Tavola 1: Ripartizione percentuale del beneficio di una riduzione del carico fiscale per classi di età del capofamiglia
| Abolizione Ici | Riduzione di mezzo punto aliquote Irpef | |
| <=40 | 16% | 22% |
| 41-50 | 23% | 25% |
| 51-60 | 24% | 24% |
| >=61 | 33% | 25% |
| Totale | 100% | 100% |
Fonte: modello di microsimulazione Capp-Università di Modena
L'IMPOSTA PROPORZIONALE ALL'ISEE
L’utilizzo dell’Isee ha importanti effetti distributivi non solo all’interno delle generazioni, ma anche tra le diverse generazioni. In uno studio recente abbiamo esaminato gli effetti distributivi di modalità alternative di finanziamento di un medesimo programma per la non autosufficienza e abbiamo, tra l’altro, confrontato due ipotesi: i) un’imposta sul reddito dalla quale, come accade in Giappone, sono esentati tutti i cittadini con meno di 40 anni e ii) un’imposta (del tutto ipotetica) proporzionale all’Isee del nucleo familiare.
Il confronto è dunque tra un criterio (quello giapponese) in cui si sposta l’onere fiscale in modo semplice, ma arbitrario, sulle generazioni più anziane e un criterio in cui l’onere fiscale grava sugli anziani solo nella misura in cui questi siano “ricchi”. Il risultato forse sorprendente è che sui contribuenti con più di 65 anni grava il 22 per cento dell’onere contributivo nel caso “giapponese” e il 23 per cento nel caso di “imposta Isee”: l’uso dell’Isee avrebbe quindi il vantaggio di spostare l’onere a carico dei più probabili beneficiari di un fondo per la non autosufficienza, senza la necessità di rozzi criteri basati sull’età.

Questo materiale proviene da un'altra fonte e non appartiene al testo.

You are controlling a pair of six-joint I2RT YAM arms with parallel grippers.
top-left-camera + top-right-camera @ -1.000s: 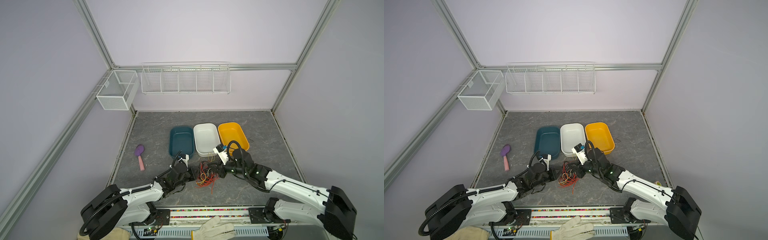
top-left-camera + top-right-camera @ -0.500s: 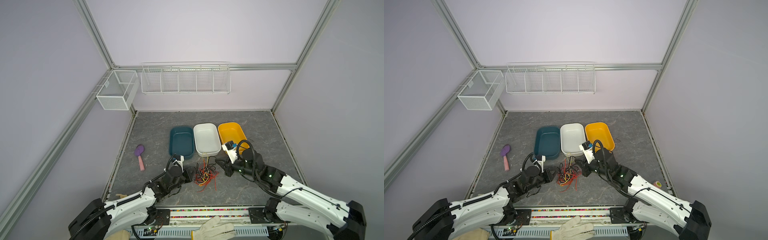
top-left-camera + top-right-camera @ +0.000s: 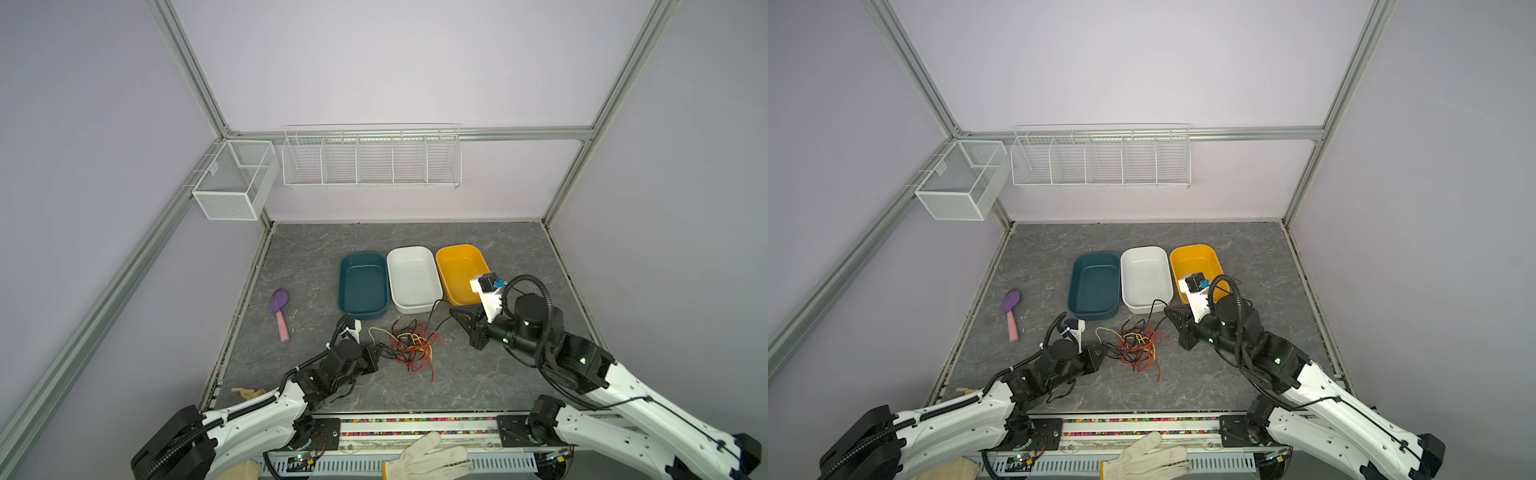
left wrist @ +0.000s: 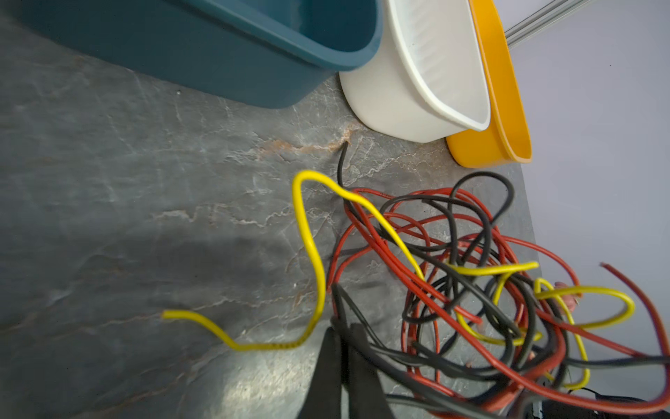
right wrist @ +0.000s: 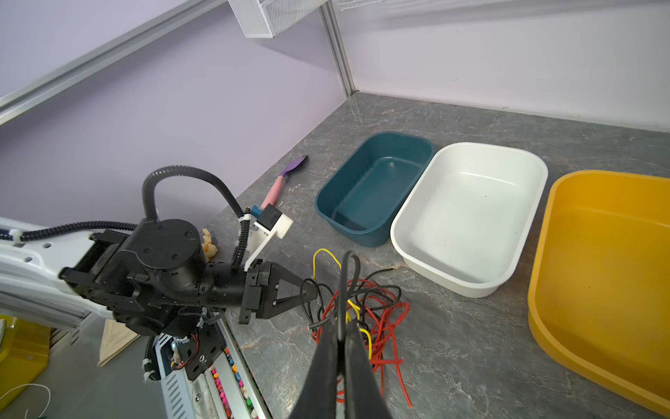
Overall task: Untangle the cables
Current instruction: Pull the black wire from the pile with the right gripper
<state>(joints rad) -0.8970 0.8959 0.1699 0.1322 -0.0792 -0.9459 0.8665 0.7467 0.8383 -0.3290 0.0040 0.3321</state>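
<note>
The cables (image 3: 409, 345) (image 3: 1138, 345) lie in a red, black and yellow tangle on the grey slate table in front of the tubs. My left gripper (image 3: 376, 353) (image 3: 1100, 353) sits low at the tangle's left edge. In the left wrist view the gripper (image 4: 342, 330) is shut on a black cable (image 4: 366, 348). My right gripper (image 3: 452, 311) (image 3: 1168, 311) is at the tangle's right, raised a little. In the right wrist view the gripper (image 5: 340, 326) is shut on a black cable (image 5: 350, 255) that loops above its tips.
Three tubs stand side by side behind the tangle: teal (image 3: 345, 286), white (image 3: 392, 270) and yellow (image 3: 442, 266). A purple-and-pink spatula (image 3: 279, 309) lies to the left. Wire baskets (image 3: 370, 156) hang on the back wall. A work glove (image 3: 424, 461) lies beyond the front rail.
The right gripper has drawn back to the right and upward with its black cable. The left gripper has eased slightly left, and the tangle has spread out between them.
</note>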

Anche se un’imposta proporzionale all’Isee è irrealistica, i risultati possono avere una rilevanza nel dibattito sull’utilizzo di questo strumento nel determinare i livelli di compartecipazione dei cittadini al costo dei servizi sociali.
Dato anche il progressivo invecchiamento dell’elettore mediano, esiste il ragionevole rischio che i politici cerchino modalità di riduzione del carico fiscale capaci non tanto di garantire l’equità tra le generazioni, ma piuttosto di conquistare il massimo numero di consensi elettorali. Èquindi importante considerare non solo l’impatto distributivo degli sgravi fiscali di cui si parla, ma anche quali generazioni sarebbero, nelle varie ipotesi, più di altre avvantaggiate.